The 1960s were a time of radical and rapid changes in the West. In 1963 John F. Kennedy was murdered. Few remember that he was an ineffective President whose agenda faced crippling opposition from his own party. “Mr. Conservative,” Barry Goldwater, seemed to have a very promising strategy for success in 1964: he would control the West, Mid-West and South, leaving Kennedy with only the insufficient electoral votes of New England. After his (Kennedy’s) death, however, Texan Lyndon Johnson took much of Goldwater’s western and southern support. Moreover, he shamelessly milked the name of the fallen Kennedy in what became the Kennedy cult. It worked. Legislation that had stalled under Kennedy was quickly passed by Congress and Johnson won in a landslide. He then began his own sweeping social agenda, the “Great Society.” His ambitious “War on Poverty” threw money (and debt) at welfare programs. Conservatives were left in the dust and were very discouraged.
Moreover, the youth revolt of the 1960s was beginning. Hippies and communes became common, as well as lawless demonstrations on college campuses and public venues. Police were unprepared to deal with mass demonstrations.

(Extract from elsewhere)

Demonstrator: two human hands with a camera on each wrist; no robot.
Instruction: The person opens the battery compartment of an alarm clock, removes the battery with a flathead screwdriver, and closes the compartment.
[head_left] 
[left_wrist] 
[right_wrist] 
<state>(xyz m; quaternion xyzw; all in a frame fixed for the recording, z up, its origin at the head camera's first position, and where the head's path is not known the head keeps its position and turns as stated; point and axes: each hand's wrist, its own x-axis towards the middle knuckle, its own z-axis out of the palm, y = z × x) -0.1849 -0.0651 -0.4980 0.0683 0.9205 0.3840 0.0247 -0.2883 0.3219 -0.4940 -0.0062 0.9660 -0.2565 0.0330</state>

Additionally, in 1965, the summer we moved from northern to southern California to begin Chalcedon, the Watts race riot occurred.
Even the arts were undergoing dramatic upheavals. Rock ‘n roll went from silly love songs to a rebellious, angry tone. Movies began to mimic the youth movement by elevating “anti-heroes” to prominence. As the decade progressed, they dropped their self-censorship and by the 1970s were full of gratuitous nudity just to be “edgy.” The counter-culture produced its own pop and psychedelic art; Norman Rockwell was passé and ridiculed. Everywhere one turned there was a visible repudiation of anything old. (i.e., Traditional)
Those who were caught by surprise by the truly revolutionary cultural changes were confused. They were anxious to put events into context, a narrative. There was a radical student saying variously attributed to Jack Weinberg and Jerry Rubin: “Don’t trust anyone over 30.” It is easy to forget just how young this youth revolt was; it repudiated the majority of Americans and their ideas as “establishment.”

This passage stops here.